Focus on Fundamentals
One of the most interesting things about fitness is how often the exercise stays the same while our understanding of it evolves.
Take strength training.
Thirty years ago, many people viewed lifting weights as something bodybuilders did to build bigger muscles. If you weren't interested in adding size, strength training often felt optional.
Today, we know better.
Researchers now connect strength training to everything from bone density and metabolic health to fall prevention, cognitive function, and independence later in life. The squat, deadlift, and overhead press didn't change. Our understanding of their value did.

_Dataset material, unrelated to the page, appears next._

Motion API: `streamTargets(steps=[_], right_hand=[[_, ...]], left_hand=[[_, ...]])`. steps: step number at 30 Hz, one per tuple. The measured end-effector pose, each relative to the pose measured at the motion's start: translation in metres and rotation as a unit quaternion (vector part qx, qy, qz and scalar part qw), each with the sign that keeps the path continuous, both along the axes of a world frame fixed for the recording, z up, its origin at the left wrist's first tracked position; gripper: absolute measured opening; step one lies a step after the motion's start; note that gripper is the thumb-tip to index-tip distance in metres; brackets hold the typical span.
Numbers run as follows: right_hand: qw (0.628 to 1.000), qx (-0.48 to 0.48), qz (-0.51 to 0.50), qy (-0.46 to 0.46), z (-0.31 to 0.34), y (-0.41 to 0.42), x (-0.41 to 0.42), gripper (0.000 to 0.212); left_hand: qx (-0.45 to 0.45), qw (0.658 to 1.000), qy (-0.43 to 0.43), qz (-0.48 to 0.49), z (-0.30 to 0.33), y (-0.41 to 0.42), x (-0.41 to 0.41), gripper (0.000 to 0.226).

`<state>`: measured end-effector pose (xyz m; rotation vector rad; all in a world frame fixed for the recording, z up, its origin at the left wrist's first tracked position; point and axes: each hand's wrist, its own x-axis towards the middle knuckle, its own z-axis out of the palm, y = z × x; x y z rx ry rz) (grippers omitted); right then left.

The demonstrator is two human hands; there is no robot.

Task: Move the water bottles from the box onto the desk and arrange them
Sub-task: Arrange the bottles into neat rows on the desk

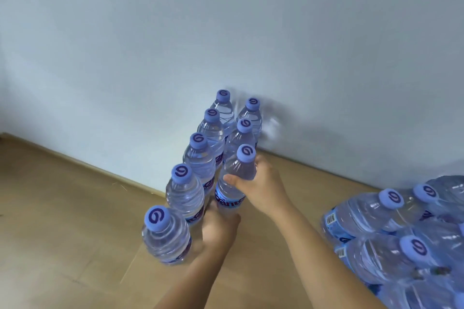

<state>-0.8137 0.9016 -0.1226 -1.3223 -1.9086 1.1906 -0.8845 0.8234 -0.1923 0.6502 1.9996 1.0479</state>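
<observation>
Clear water bottles with blue caps stand in two rows on the wooden desk (62,208), running back to the wall. The left row holds several, from the nearest bottle (165,236) to the farthest (223,104). Two bottles (247,118) make up the right row. In front of those two is a third bottle (233,173), tilted slightly. My right hand (263,185) grips its shoulder from the right. My left hand (218,228) wraps round its base, with the fingers mostly hidden behind it.
A shrink-wrapped pack of several more bottles (391,238) lies at the right edge of the view. A pale wall (175,45) closes the desk at the back. Bare wood shows to the left of the rows.
</observation>
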Motion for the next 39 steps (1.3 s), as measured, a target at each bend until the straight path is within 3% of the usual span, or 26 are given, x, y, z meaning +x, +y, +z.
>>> streamTargets(steps=[8, 12, 17, 20, 23, 25, 27, 29, 32, 34, 39], right_hand=[[0.997, 0.042, -0.028, 0.064, -0.025, -0.009, -0.011, 0.045], [0.994, 0.099, -0.033, 0.039, -0.028, -0.005, -0.016, 0.058], [0.999, 0.028, 0.013, -0.023, -0.017, -0.001, -0.016, 0.071], [0.997, 0.036, -0.008, -0.061, 0.005, -0.007, 0.000, 0.071], [0.977, 0.160, -0.098, -0.105, 0.032, -0.011, 0.042, 0.048], [0.939, 0.230, -0.181, -0.181, 0.047, -0.009, 0.082, 0.041], [0.889, 0.227, -0.238, -0.319, 0.056, -0.005, 0.121, 0.040], [0.859, 0.141, -0.255, -0.421, 0.058, -0.003, 0.154, 0.032], [0.905, 0.033, -0.235, -0.354, 0.055, -0.001, 0.175, 0.007], [0.911, 0.065, -0.225, -0.340, 0.052, 0.000, 0.176, 0.012], [0.886, 0.155, -0.224, -0.376, 0.063, -0.019, 0.167, 0.021]], left_hand=[[0.018, 0.997, -0.070, 0.000, -0.008, 0.002, -0.005, 0.057], [0.013, 0.997, -0.078, 0.000, -0.008, 0.001, -0.007, 0.066], [0.009, 0.996, -0.086, 0.037, -0.011, -0.002, 0.000, 0.053], [0.009, 0.987, -0.142, 0.076, -0.012, -0.006, 0.025, 0.062], [0.020, 0.988, -0.151, -0.005, -0.013, -0.006, 0.058, 0.065], [0.028, 0.987, -0.146, -0.064, -0.011, 0.001, 0.077, 0.063], [0.036, 0.983, -0.140, -0.114, -0.007, 0.009, 0.091, 0.062], [0.043, 0.977, -0.127, -0.168, -0.003, 0.017, 0.104, 0.062], [0.043, 0.966, -0.114, -0.227, 0.000, 0.022, 0.118, 0.063], [0.038, 0.959, -0.096, -0.262, -0.002, 0.023, 0.121, 0.067], [0.054, 0.940, 0.002, -0.336, -0.009, 0.020, 0.101, 0.087]])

The same thing happened with walking.
For years, walking was considered what you did when you weren't exercising. Now, daily movement is recognized as one of the most powerful contributors to long-term health, recovery, and longevity.
Walking didn't change.
The context changed.
The same story continues to unfold across nearly every area of health and fitness.
Mobility was once treated as stretching before a workout. Today, we understand that mobility influences movement quality, injury prevention, athletic performance, and even how effectively we build strength.
Recovery was once viewed as rest days and taking it easy. Today, active recovery is recognized as an essential component of adaptation and performance.
Posture was often dismissed as standing up straight. Today, we know that alignment influences how efficiently the body moves, distributes force, breathes, and recovers.
As science advances, we continue to discover something surprising:
The fundamentals remain remarkably consistent.
Move often.
Build strength.
Maintain mobility.
Recover well.
What changes is our understanding of why those fundamentals matter.
That's one reason we built Formula 4 around four pillars: Postural Therapy, Functional Mobility, Total-Body Strength Training, and Resistance Stretching.
Not because they're trendy. Not because they're new.
In many ways, they're built on principles that have existed for decades.
What's new is the growing body of evidence showing how these elements work together to help people move better, feel better, perform better, and remain capable throughout life.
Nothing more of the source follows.